Required work
With pictures removed, the data below should be returned exactly.

Data below
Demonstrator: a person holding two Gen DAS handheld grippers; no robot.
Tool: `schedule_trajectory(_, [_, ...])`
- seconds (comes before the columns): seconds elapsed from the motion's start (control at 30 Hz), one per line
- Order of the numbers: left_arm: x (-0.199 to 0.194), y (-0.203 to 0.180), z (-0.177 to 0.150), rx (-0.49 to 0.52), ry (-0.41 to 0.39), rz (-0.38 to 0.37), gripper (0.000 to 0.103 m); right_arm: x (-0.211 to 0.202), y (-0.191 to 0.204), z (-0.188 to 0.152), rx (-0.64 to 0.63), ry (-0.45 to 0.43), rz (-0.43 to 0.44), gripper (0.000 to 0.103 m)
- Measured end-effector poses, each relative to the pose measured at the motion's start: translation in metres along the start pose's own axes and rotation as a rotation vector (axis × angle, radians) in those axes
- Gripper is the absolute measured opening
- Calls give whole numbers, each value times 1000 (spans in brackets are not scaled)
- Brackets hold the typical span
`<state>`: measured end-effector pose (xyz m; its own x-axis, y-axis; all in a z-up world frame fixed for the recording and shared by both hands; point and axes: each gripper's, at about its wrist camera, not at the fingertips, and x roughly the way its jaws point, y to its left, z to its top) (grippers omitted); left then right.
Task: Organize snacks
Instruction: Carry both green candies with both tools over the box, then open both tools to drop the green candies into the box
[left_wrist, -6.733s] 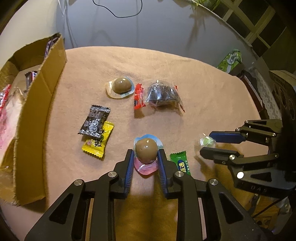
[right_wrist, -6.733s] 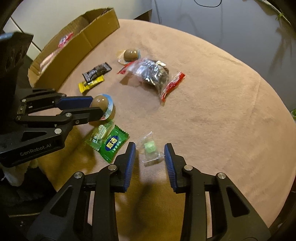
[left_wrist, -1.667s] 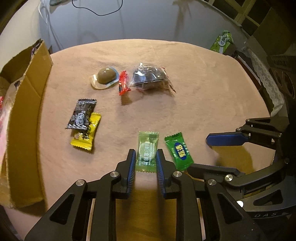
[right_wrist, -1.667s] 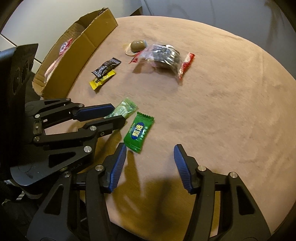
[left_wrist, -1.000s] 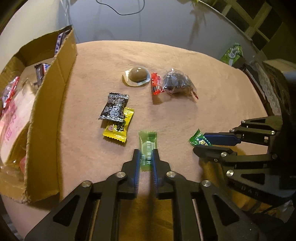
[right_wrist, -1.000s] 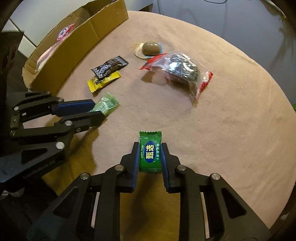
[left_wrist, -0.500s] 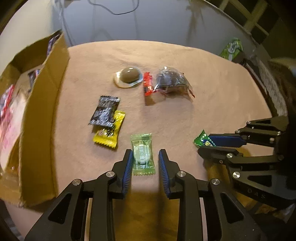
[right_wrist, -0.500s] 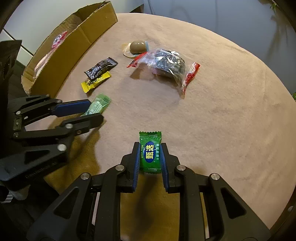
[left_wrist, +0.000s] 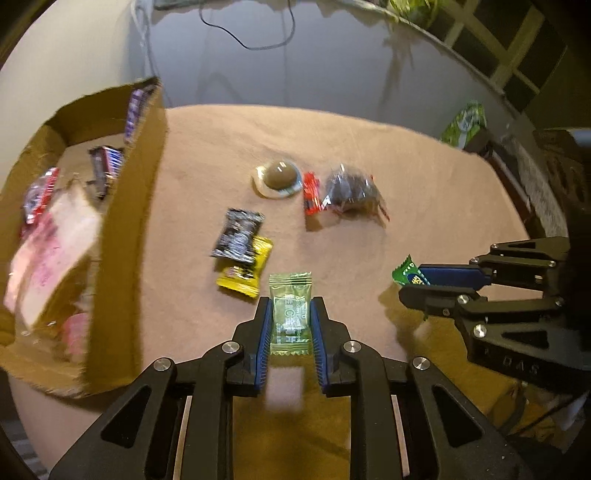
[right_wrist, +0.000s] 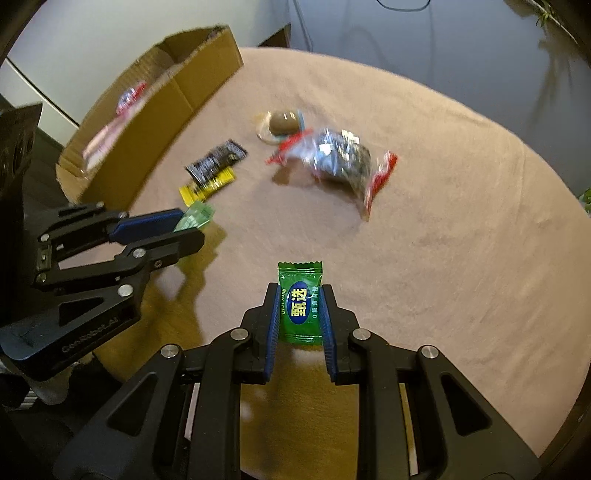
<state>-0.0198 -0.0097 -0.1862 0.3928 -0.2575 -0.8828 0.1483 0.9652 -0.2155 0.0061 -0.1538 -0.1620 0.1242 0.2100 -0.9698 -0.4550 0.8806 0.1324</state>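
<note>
My left gripper (left_wrist: 290, 302) has its jaws closing on a pale green candy packet (left_wrist: 290, 321), which sits between the blue pads, just above the cloth. The same packet (right_wrist: 197, 214) shows in the left gripper (right_wrist: 190, 226) in the right wrist view. My right gripper (right_wrist: 300, 290) is shut on a dark green candy packet (right_wrist: 300, 306), held upright over the table. It appears at the right of the left wrist view as the right gripper (left_wrist: 410, 284). An open cardboard box (left_wrist: 125, 221) with several snacks inside stands at the left.
On the tan tablecloth (left_wrist: 424, 184) lie a brown jelly cup (left_wrist: 279, 177), a red packet (left_wrist: 312, 197), a clear bag of dark snacks (left_wrist: 351, 192), a black packet (left_wrist: 238, 234) and a yellow packet (left_wrist: 245, 273). The table edge curves behind; a green package (left_wrist: 465, 120) sits beyond it.
The left jaws stood apart around the pale green packet on the cloth; now they grip it and it hangs slightly above the cloth. The right gripper keeps its packet.
</note>
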Motion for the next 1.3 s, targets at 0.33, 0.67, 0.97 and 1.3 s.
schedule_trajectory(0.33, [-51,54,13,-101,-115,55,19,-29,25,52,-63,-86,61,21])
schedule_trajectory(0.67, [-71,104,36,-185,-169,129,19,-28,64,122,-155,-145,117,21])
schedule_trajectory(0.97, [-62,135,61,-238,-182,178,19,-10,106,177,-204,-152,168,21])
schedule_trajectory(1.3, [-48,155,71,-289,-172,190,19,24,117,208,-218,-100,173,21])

Reply
Demonstrator: a person holding two Gen DAS handheld grippers; no robot.
Tool: `schedule_trajectory(_, [_, ...])`
- seconds (comes before the columns): seconds elapsed from the motion's start (control at 30 Hz), one per line
- Order of the numbers: left_arm: x (-0.199 to 0.194), y (-0.203 to 0.180), z (-0.177 to 0.150), rx (-0.49 to 0.52), ry (-0.41 to 0.39), rz (-0.38 to 0.37), gripper (0.000 to 0.103 m); right_arm: x (-0.211 to 0.202), y (-0.191 to 0.204), z (-0.188 to 0.152), rx (-0.64 to 0.63), ry (-0.45 to 0.43), rz (-0.43 to 0.44), gripper (0.000 to 0.103 m)
- Measured end-effector poses, each relative to the pose measured at the motion's start: translation in metres along the start pose's own axes and rotation as a rotation vector (axis × angle, radians) in those axes
- Gripper is the absolute measured opening
- Calls give whole numbers, each value times 1000 (spans in brackets are not scaled)
- Brackets hold the typical span
`<state>`: measured end-effector pose (xyz m; its own x-axis, y-axis; all in a z-up world frame fixed for the recording and shared by both hands; point and axes: each gripper's, at about its wrist camera, not at the fingertips, and x roughly the way its jaws point, y to its left, z to its top) (grippers omitted); left then right.
Task: Organize snacks
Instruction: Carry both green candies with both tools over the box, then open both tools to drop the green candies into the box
[left_wrist, -6.733s] 
[right_wrist, -6.733s] 
[left_wrist, -1.667s] 
[right_wrist, -1.667s] 
[left_wrist, -1.000s] 
[right_wrist, -1.000s] 
[left_wrist, -0.500s] 
[right_wrist, -0.500s] 
[left_wrist, +0.000s] 
[right_wrist, +0.000s] 
<state>-0.0198 -0.0097 -0.1862 0.3928 -0.2575 -0.8828 0.1483 0.9652 -0.2155 0.0061 -0.1538 -0.1620 0.1242 0.2100 -0.9698 -0.4550 0.8806 0.1324</state>
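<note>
My left gripper (left_wrist: 290, 302) has its jaws closing on a pale green candy packet (left_wrist: 290, 321), which sits between the blue pads, just above the cloth. The same packet (right_wrist: 197, 214) shows in the left gripper (right_wrist: 190, 226) in the right wrist view. My right gripper (right_wrist: 300, 290) is shut on a dark green candy packet (right_wrist: 300, 306), held upright over the table. It appears at the right of the left wrist view as the right gripper (left_wrist: 410, 284). An open cardboard box (left_wrist: 125, 221) with several snacks inside stands at the left.
On the tan tablecloth (left_wrist: 424, 184) lie a brown jelly cup (left_wrist: 279, 177), a red packet (left_wrist: 312, 197), a clear bag of dark snacks (left_wrist: 351, 192), a black packet (left_wrist: 238, 234) and a yellow packet (left_wrist: 245, 273). The table edge curves behind; a green package (left_wrist: 465, 120) sits beyond it.
The left jaws stood apart around the pale green packet on the cloth; now they grip it and it hangs slightly above the cloth. The right gripper keeps its packet.
</note>
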Motion for the next 1.3 s, targets at 0.33, 0.67, 0.97 and 1.3 s.
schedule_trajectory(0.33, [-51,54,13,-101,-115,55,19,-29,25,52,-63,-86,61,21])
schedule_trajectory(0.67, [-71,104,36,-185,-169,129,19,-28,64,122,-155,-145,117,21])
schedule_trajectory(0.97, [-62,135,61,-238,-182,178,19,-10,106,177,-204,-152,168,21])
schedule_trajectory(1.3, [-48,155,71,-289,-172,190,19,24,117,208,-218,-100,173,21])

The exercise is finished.